Clearly, über-connected, totally-hackable devices like the Chumby are catnip to tech junkies like me…but will the technology “have legs” when rolled out to a mass market in items like digital picture frames and set top boxes for televisions?

What is the Current “Chumby Device”?

Right now, a “Chumby device” is the device you see above — a sort of hybrid between an internet terminal, a digital picture frame, and a bean-bag alarm clock.

In essence, it is a stripped-down Linux computer: a 350 MHz ARM controller with 64 MB SDR SDRAM running at 117 MHz bus speed and 64 MB of NAND FLASH ROM — with 802.11g Wi-Fi, Stereo 2W speakers, headphone output, microphone input, and two USB 2.0 ports (not including a third one on the main board).

However unlike most Linux computers, a Chumby is designed in a way that encourages people to pick it up and play with it. It has a 320×240 3.5″ touchscreen, a sensor to pick up when you squeeze the Chumby, and 3-axis Accelerometer to detect the Chumby’s movement.

As of right now, there are around 1,200 widgets available for free download on the Chumby website. Content ranges from a variety of designs for a clock (“skins”), website feeds, useful news, weather, and information… to widgets that are really nothing more than advertisements or tutorials on using the Chumby.  Thankfully, the Chumby device also has the ability to stream music and data via its Flash Lite widgets.

Play with this “Virtual Chumby” to get the flavor (You can click on the screen to interact with it!):

What is it good for?

At its core, Chumby shines in a few contexts:

  • Alarm Clock on Steroids. I think that the current Chumby device is truly the “21st Century Alarm Clock” — it can put you to sleep with soothing ambient sounds and wake you up on a deeply-customizable schedule to everything from your favorite internet radio station to widgets with news, weather, etc.
  • Standalone Widget Player.
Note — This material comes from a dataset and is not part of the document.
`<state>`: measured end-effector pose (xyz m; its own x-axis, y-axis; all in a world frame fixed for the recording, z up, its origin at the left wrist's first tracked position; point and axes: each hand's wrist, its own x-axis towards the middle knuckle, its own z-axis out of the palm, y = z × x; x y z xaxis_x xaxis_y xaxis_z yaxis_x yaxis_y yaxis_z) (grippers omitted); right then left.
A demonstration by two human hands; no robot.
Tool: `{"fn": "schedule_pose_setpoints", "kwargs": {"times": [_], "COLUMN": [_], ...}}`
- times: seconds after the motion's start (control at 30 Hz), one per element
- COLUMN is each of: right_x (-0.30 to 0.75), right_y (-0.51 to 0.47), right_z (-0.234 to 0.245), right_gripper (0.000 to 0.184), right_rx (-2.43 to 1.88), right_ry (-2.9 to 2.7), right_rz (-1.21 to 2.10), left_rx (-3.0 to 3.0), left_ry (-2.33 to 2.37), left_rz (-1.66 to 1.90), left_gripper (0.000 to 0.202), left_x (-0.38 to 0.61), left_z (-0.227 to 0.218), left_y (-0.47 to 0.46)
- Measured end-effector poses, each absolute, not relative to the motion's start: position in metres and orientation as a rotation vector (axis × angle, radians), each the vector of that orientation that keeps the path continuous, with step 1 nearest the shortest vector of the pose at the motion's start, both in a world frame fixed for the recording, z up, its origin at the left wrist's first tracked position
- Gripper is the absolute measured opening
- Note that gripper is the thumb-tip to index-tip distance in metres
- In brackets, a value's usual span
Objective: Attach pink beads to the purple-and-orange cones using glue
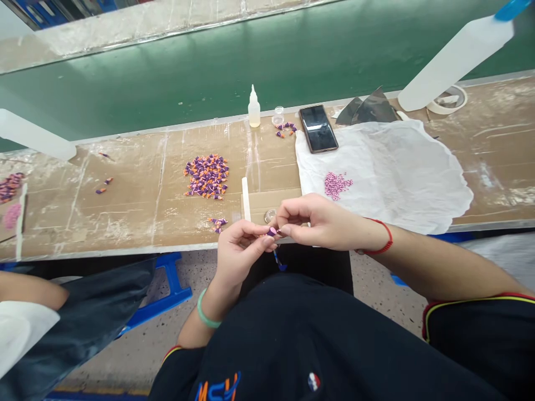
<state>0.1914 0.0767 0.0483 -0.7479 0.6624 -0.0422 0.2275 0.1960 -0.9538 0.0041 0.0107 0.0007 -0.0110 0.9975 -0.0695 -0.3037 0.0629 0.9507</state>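
— Brown cardboard covers the long workbench (125, 209) before us. What do we find at our hands?

— We see the left hand (240, 250) and right hand (321, 224) meeting at the bench's near edge, above the lap. Their fingertips (264, 240) are pressed together, clamped on one small purple piece (272, 231).

— What lies around them?

— Just beyond the hands lies a white stick (246, 199). Farther left, we find a heap of purple-and-orange pieces (207, 176). To the right, pink beads (336, 185) sit on a white cloth (388, 172). Along the far edge stand a squeeze bottle (253, 108) and a black phone (318, 129).

— Is anyone beside us?

— Yes, another person's forearm (29, 291) reaches in at the left edge, near a dark plastic sheet (75, 328).
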Motion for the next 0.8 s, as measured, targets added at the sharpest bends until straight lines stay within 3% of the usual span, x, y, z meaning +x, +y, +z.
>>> {"fn": "schedule_pose_setpoints", "kwargs": {"times": [0.8], "right_x": [0.1889], "right_y": [0.0686], "right_z": [0.0518], "right_gripper": [0.009], "right_rx": [-0.839], "right_ry": [-2.175], "right_rz": [1.377], "left_rx": [0.936], "left_ry": [1.099], "left_rz": [1.31], "left_gripper": [0.03], "left_x": [0.0102], "left_z": [0.003], "left_y": [0.0073]}}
Much of the Chumby’s “programming” is currently what I would call passive content (e.g., news, stock prices, sports scores).  But some widgets show off the device’s potential to greater advantage: Facebook and Twitter each have Chumby clients and, frankly, I think that the hardware combination of touchscreen, accelerometer, and microphone could enable enterprising developers to make some really awesome apps for the platform.
  • Media Streaming. Chumby is already a solid digital picture frame and also an excellent device for Pandora users. And when the developer community figures out how to leverage Chumby’s touchscreen to display and control other connected devices and appliances, then I think Chumby will be an especially attractive purchase for the desk or the bedside. Until the development of widgets catches up to the potential of the device, it will probably be outshined by other portable touchscreen devices such as the iPhone or iPod Touch. The iPod Touch if docked in a small stereo by the bedside would be probably a richer (albeit less squeezable) alternative — and certainly not limited to playing only Flash-Lite plug-ins.  The Chumby comes with speakers included and I was pleasantly surprised by the quality of their sound.  And, unlike the iPod Touch, I think that the Chumby’s form is better suited for certain applications (like using it as a clock or a digital picture frame, for example).
  • Speaking of iPods It can also charge and playback music from most of them. Very convenient!

Next Up — The Future of Chumby!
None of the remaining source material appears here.